If the Supreme Court overturns legal precedents on these and other issues, old state laws that haven’t been enforced, possibly for centuries, can suddenly spring back to life.

This is what happened after the Arizona Supreme Court ruled on April 9, 2024, that an 1864 abortion ban should be enforced. The ban is an example of zombie laws – old state laws that are neither enforced nor repealed.

I am a scholar of constitutional rights, particularly rights won in court like student speech, the right to direct one’s own medical care, abortion and parental rights.

There are many old and unenforceable state laws that are left on the books because of inertia. It might seem unnecessary for a state legislature to repeal a law that is not enforced or has been superseded by a more recent law.

But the recent Arizona abortion ban shows the consequences of assuming that old laws will always remain dormant.

 

Under Arizona’s 1864 abortion law, anyone who helps perform an abortion could be sent to jail for up to five years, unless the abortion was necessary to save the life of the pregnant person.

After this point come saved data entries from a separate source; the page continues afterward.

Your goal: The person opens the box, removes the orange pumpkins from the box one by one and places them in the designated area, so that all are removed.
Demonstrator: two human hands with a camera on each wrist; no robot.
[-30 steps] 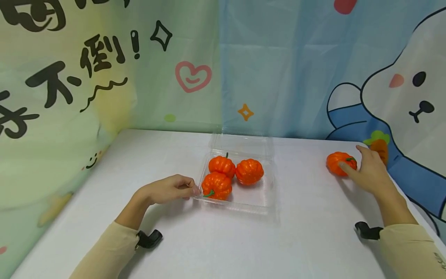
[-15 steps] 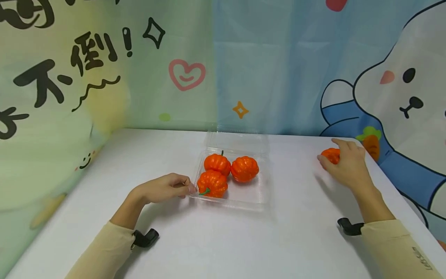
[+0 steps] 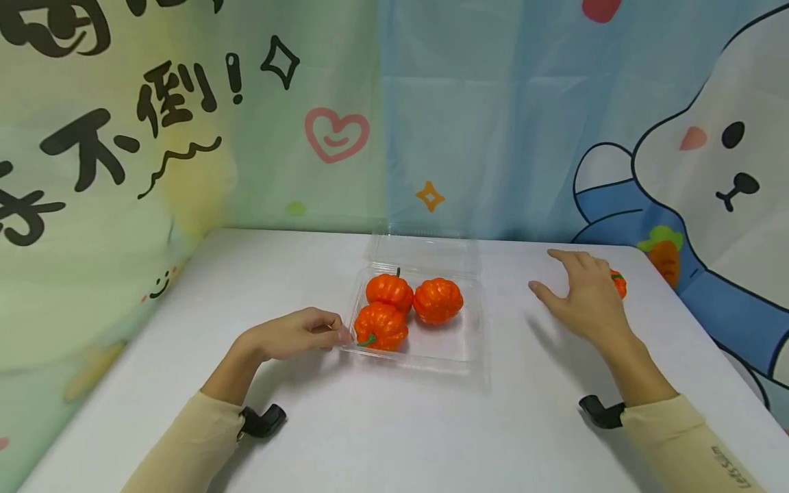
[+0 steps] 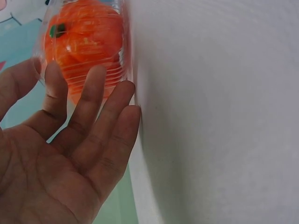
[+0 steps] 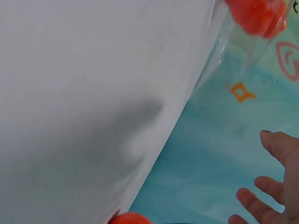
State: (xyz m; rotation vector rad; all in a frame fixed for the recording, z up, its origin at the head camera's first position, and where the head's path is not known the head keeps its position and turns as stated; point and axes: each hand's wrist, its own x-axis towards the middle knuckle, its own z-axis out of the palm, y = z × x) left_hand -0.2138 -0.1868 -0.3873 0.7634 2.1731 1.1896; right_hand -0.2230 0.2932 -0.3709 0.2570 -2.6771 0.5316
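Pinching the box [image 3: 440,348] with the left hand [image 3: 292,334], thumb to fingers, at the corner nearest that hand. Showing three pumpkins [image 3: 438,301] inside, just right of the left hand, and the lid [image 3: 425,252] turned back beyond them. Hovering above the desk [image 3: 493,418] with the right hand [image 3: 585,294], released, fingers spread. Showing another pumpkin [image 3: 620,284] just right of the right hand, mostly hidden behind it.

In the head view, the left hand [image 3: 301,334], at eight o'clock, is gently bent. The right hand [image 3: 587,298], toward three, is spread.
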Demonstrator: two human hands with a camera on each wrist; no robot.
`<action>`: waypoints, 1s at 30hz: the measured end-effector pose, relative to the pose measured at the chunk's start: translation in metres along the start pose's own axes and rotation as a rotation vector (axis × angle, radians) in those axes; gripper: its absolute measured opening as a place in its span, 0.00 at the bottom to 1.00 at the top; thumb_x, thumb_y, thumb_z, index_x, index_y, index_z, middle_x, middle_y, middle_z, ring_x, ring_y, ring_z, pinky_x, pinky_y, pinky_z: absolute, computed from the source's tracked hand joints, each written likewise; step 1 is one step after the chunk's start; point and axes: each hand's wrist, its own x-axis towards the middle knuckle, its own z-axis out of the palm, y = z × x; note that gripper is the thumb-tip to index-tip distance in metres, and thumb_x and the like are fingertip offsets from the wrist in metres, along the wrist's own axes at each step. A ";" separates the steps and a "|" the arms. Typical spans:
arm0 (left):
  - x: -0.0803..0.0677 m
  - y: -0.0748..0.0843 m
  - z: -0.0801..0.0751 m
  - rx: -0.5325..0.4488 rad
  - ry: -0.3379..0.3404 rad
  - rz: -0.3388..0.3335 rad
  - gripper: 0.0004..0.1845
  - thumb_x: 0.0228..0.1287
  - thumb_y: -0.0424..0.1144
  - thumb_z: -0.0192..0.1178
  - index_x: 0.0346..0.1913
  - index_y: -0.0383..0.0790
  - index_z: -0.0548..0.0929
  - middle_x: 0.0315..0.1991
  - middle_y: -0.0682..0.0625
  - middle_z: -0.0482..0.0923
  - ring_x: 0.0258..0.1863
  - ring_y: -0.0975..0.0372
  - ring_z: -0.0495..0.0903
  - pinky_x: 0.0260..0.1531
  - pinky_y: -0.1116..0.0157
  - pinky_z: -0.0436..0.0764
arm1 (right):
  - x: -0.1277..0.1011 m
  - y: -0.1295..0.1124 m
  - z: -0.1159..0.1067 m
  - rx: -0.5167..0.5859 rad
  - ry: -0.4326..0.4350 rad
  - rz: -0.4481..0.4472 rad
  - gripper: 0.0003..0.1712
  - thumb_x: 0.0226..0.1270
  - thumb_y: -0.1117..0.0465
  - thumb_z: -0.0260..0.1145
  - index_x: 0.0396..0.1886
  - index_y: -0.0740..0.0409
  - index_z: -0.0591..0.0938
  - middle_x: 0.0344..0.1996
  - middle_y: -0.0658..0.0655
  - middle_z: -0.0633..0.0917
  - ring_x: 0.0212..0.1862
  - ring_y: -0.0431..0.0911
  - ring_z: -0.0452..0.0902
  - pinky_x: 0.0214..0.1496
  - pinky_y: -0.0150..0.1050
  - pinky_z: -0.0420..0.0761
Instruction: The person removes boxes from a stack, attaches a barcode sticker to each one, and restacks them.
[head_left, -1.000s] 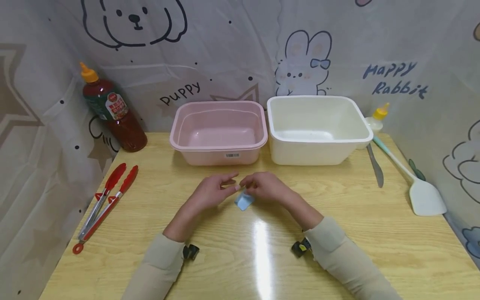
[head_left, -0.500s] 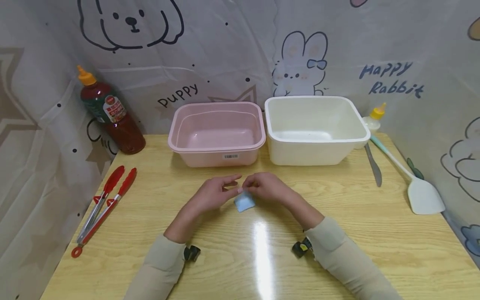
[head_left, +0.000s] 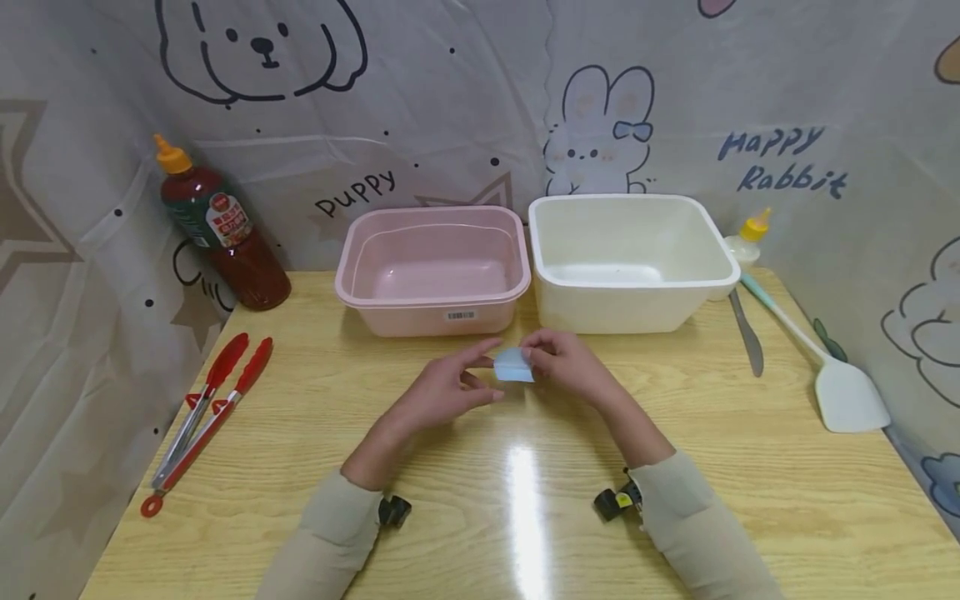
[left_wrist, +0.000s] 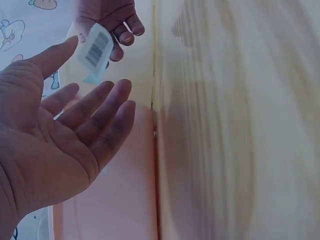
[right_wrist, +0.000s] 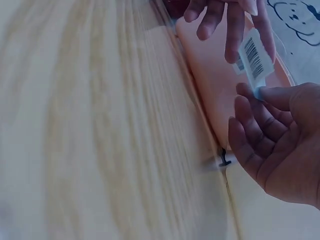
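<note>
A small pale blue packet (head_left: 513,365) with a white barcode label is lifted just above the wooden table (head_left: 750,483), in front of the pink tub (head_left: 431,300). My right hand (head_left: 543,354) pinches it from the right. In the right wrist view its fingertips (right_wrist: 250,95) grip the lower edge of the packet (right_wrist: 252,55). My left hand (head_left: 480,371) is spread with straight fingers, and its index finger touches the packet's left side. The left wrist view shows that open palm (left_wrist: 60,145) below the packet (left_wrist: 95,50).
A white tub (head_left: 633,282) stands to the right of the pink one. Red tongs (head_left: 210,408) and a dark sauce bottle (head_left: 217,229) are at the left. At the right lie a knife (head_left: 747,333), a spatula (head_left: 840,383) and a small yellow-capped bottle (head_left: 746,237).
Both hands have moved away from me towards the tubs. The blue packet has risen from the table and been turned, and my left fingers have spread.
</note>
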 end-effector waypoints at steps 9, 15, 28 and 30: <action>0.009 0.009 0.010 0.025 0.097 0.002 0.21 0.67 0.40 0.67 0.63 0.54 0.83 0.54 0.49 0.86 0.39 0.60 0.87 0.34 0.65 0.85 | -0.004 0.001 -0.006 0.084 0.025 0.012 0.13 0.77 0.59 0.61 0.49 0.65 0.83 0.35 0.56 0.85 0.38 0.49 0.79 0.41 0.40 0.83; 0.012 0.014 0.014 -0.023 0.220 -0.060 0.09 0.67 0.44 0.68 0.47 0.47 0.89 0.39 0.52 0.87 0.28 0.62 0.80 0.25 0.66 0.79 | -0.007 -0.004 -0.007 0.118 0.011 0.019 0.13 0.75 0.63 0.61 0.50 0.68 0.83 0.38 0.63 0.88 0.38 0.49 0.83 0.43 0.44 0.86; 0.013 0.016 0.013 -0.100 0.322 -0.128 0.08 0.68 0.44 0.67 0.38 0.43 0.88 0.30 0.51 0.84 0.27 0.62 0.76 0.23 0.68 0.73 | -0.016 -0.018 -0.009 0.083 0.144 -0.099 0.21 0.79 0.51 0.59 0.54 0.64 0.83 0.43 0.60 0.87 0.42 0.53 0.83 0.48 0.56 0.85; 0.013 0.016 0.013 -0.113 0.323 -0.121 0.08 0.68 0.44 0.67 0.37 0.43 0.88 0.29 0.51 0.84 0.26 0.62 0.75 0.22 0.69 0.73 | -0.017 -0.020 -0.008 0.066 0.137 -0.117 0.18 0.78 0.52 0.60 0.51 0.61 0.85 0.39 0.59 0.87 0.40 0.50 0.82 0.45 0.54 0.85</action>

The law was originally passed by a territorial legislature, then was rubber-stamped into official state law 1913 by the new state Legislature after Arizona became a U.S. state in 1912. Planned Parenthood challenged this law as unconstitutional in the early 1970s. But that case was still making its way through Arizona courts when the Supreme Court ruled on Roe v. Wade in 1973, affirming the federal right to get an abortion.

In March 1973, an Arizona appeals court issued a short decision that said the Roe decision meant that the Arizona ban was also unconstitutional and could not be enforced.

The Arizona Legislature never formally repealed the law.